INPUT DATA Block Start

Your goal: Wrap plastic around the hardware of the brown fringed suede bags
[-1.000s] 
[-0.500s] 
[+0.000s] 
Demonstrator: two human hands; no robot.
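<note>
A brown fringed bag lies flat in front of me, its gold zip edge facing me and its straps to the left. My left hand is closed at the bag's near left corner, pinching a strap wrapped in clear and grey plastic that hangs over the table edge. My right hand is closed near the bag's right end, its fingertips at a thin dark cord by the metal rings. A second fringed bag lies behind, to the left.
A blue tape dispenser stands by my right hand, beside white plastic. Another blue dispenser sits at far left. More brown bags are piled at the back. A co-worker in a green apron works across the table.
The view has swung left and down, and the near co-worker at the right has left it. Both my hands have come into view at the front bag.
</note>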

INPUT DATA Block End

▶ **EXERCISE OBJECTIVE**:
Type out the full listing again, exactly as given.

▶ **ANSWER TO THIS EXERCISE**:
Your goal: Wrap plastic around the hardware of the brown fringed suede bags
[-1.000s] 
[-0.500s] 
[+0.000s] 
Demonstrator: two human hands; no robot.
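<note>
A brown fringed bag lies flat in front of me, its gold zip edge facing me and its straps to the left. My left hand is closed at the bag's near left corner, pinching a strap wrapped in clear and grey plastic that hangs over the table edge. My right hand is closed near the bag's right end, its fingertips at a thin dark cord by the metal rings. A second fringed bag lies behind, to the left.
A blue tape dispenser stands by my right hand, beside white plastic. Another blue dispenser sits at far left. More brown bags are piled at the back. A co-worker in a green apron works across the table.
The view has swung left and down, and the near co-worker at the right has left it. Both my hands have come into view at the front bag.
</note>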

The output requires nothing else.